EXERCISE DIRECTIONS: All lines below must be repeated exactly, with the pictures omitted.

RECORDED INFORMATION:

• • •

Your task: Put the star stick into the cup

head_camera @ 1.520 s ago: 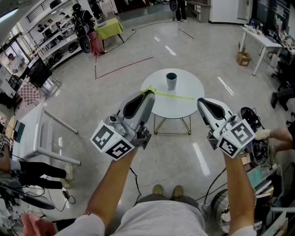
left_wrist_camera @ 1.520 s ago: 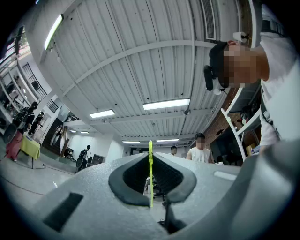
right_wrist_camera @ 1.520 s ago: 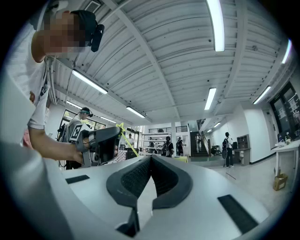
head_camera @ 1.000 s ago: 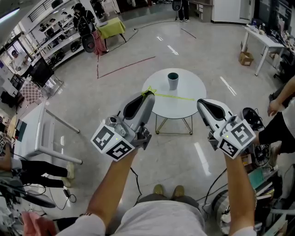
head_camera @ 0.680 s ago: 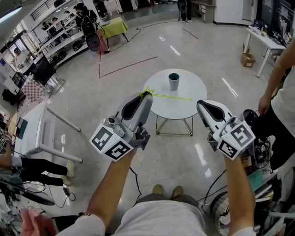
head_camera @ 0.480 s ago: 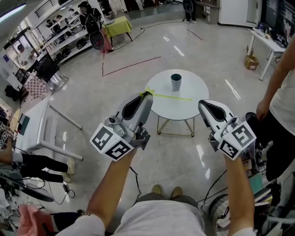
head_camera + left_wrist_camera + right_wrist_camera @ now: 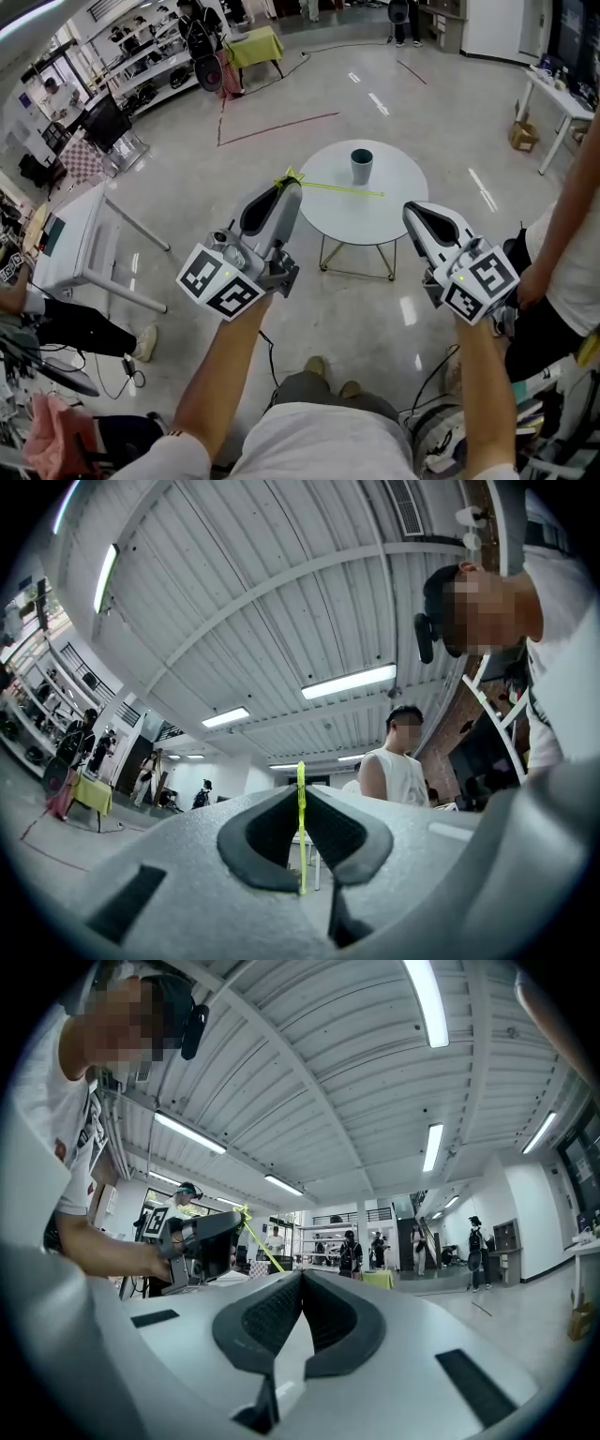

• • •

ANSWER TO THE EXERCISE:
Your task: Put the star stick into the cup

head_camera @ 1.520 s ago: 
left_wrist_camera @ 1.520 s ago: 
right_wrist_camera @ 1.520 s ago: 
head_camera @ 1.000 s ago: 
head_camera @ 0.680 s ago: 
head_camera @ 0.480 s ago: 
head_camera + left_wrist_camera + right_wrist_camera @ now: 

What this exercise required is now done.